They're not going to like that. These were tough days in those times. In fact, just three years after that, four little children were bombed and killed in Birmingham, Alabama at 16th Street Baptist Church. Medgar Evers was shot dead in Mississippi. Those were days they even shot through the picture window of a nearby pastor when he said something about racial problems and so forth.

Those were dangerous days. And I began to really be concerned about this and I knew something had to happen. So I called the whole community together. I sent out word.

I said, Sunday morning I have an announcement to make and I want everybody here to hear it. Do you know the church was full? There wasn't even standing room there. And my wife and my little eight-week-old daughter were sitting down on the front row and I went in the pulpit and I was quite frightened. I was scared.

I didn't know what was going to happen there. I looked down at my wife and with her beautiful smile, she smiled back at me. I felt that support of a loving wife and she just smiled and nodded her head and I had the courage. And I said, folks, if I've been your pastor for two and a half years and I've preached almost every service about how God loves all the people of the people of the world, the white, the black, the red, the yellow, the brown, all colors, God loves them.

You know that. For God so loved the world that He gave His only begotten Son that whosoever believes in Him should have eternal life. If I've preached that for two and a half years here and you still don't understand it, then I could stay 10 more years and you may not understand it. So I want you to think about something today.

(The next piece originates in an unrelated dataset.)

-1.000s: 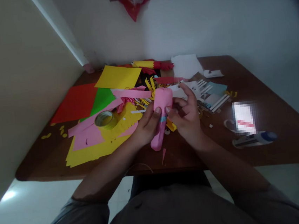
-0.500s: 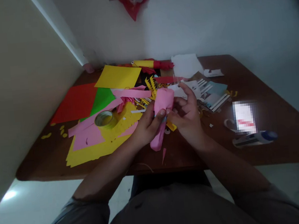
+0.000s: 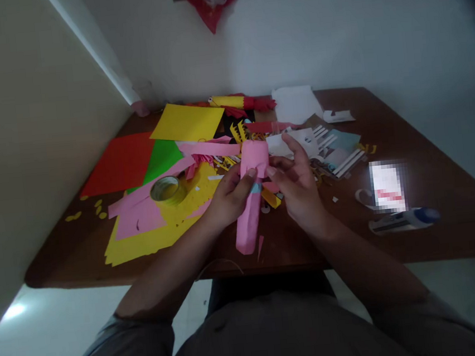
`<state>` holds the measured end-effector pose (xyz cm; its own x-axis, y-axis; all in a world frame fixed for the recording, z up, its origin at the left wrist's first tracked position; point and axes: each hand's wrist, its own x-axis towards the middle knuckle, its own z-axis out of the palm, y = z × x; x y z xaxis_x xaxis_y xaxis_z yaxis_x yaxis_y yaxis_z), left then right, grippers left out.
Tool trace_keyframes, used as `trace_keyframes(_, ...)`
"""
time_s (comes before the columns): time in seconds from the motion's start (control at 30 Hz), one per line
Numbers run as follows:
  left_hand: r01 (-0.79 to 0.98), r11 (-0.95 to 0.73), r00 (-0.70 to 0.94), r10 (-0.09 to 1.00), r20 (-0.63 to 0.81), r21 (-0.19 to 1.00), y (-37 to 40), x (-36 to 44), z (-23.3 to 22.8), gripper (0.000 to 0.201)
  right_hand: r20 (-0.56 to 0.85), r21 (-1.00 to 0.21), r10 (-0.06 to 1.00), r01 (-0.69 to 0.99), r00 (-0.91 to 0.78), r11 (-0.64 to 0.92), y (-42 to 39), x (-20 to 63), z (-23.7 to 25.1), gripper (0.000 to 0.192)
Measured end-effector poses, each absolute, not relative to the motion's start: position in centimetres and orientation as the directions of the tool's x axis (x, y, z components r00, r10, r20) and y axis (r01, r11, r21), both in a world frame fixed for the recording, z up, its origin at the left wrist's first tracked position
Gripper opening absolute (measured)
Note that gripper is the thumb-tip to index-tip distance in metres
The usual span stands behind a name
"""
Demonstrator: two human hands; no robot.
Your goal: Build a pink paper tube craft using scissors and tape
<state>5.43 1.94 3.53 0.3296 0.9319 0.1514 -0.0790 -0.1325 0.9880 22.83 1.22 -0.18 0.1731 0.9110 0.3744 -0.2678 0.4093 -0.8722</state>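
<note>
Both hands are gripping a pink paper roll (image 3: 251, 193) above the table's (image 3: 431, 182) near edge. The left hand (image 3: 228, 198) is clamping its middle from the left; the right hand (image 3: 297, 186) is pinching its upper part from the right. The roll's long axis is running from the far end down toward the person, tilted slightly left, between the two hands. A tape roll (image 3: 165, 189) is lying well to the left.

Paper scraps (image 3: 174, 217) crowd the left; bare tabletop (image 3: 431, 182) lies right.
</note>
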Motion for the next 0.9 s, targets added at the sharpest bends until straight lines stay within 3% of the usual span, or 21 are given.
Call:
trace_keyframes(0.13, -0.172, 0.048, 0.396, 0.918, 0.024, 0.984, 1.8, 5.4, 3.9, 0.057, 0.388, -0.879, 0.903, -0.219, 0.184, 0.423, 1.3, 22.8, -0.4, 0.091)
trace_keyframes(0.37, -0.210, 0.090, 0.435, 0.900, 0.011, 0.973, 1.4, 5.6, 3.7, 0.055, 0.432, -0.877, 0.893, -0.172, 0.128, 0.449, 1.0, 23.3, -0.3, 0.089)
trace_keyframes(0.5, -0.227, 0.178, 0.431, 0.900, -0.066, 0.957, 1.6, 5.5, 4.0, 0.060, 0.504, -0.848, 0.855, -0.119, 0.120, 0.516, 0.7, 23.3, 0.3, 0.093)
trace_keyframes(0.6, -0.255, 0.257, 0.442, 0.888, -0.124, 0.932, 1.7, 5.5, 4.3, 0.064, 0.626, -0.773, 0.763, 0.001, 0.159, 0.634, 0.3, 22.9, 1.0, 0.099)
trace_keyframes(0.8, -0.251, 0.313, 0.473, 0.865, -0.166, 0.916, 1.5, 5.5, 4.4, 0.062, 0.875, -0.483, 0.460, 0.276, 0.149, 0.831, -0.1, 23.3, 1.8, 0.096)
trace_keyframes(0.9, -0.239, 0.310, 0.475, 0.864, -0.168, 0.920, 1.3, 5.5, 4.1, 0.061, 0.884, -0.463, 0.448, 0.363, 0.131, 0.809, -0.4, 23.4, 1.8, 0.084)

I want you to take a vote. If you want me to stay, you're going to open this church to anybody who comes. You're going to welcome them here. They're going to be a part of our family because they're part of God's family and that's the kind of church we're going to have here in this day and age in this place. If you don't want that, you don't want that, you vote no and I'll take my wife and my little baby and we'll try to find somewhere else where we can preach the Word of God.

So I'm going to leave it with you and I got Rachel and our little baby and we went home. They took a secret ballot. The deacon came down to the house 30 minutes later, had a smile on his face and he said, you know, we took a secret ballot this morning.

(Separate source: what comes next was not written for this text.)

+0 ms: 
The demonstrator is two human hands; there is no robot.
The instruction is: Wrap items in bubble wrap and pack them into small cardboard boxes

We talked about what you said. If you're going to do this, if you're going to have a church that welcomes everybody, sees everybody as a child of God, then vote for our pastor today. If not, vote for him and leave and he said he'll go and he's willing to go. We know that.

He said they voted 100 percent, not one ballot. He said no and I just praise the Lord. I needed that job for one thing. I was a college student, poor student. I didn't know what I'd do.

The tiny little baby there. But God knew and you know what he did? He gave me that experience as a 13 year old and I think he knew that one day I would be a pastor in a church and I would face some problems that that experience back there would feed into my life and help me to know what to do and how to do it and then he gave me this experience so that I would know that one day I'm going to go out yonder on the mission field somewhere and I'm going to have people of other cultures and other colors of skin and other languages and other habits and other customs and I'm going to be preaching God's word to them and he gave me those experiences to prepare me, to train me for what he wanted me to do. See, you're having those experiences all the time that God is training you.

You just got to deal with it. You got to learn from it, you see. Well, I went on in the Navy when I graduated from high school, six years. I navigated on board a small aircraft carrier and we were docked in Yokosuka, Japan, a big city, big port city and we were going to go through the inland sea of Japan and I had to get some hydrographic charts so I was going up to Tokyo around Tokyo Bay to get those charts and bring them back and I got on the train.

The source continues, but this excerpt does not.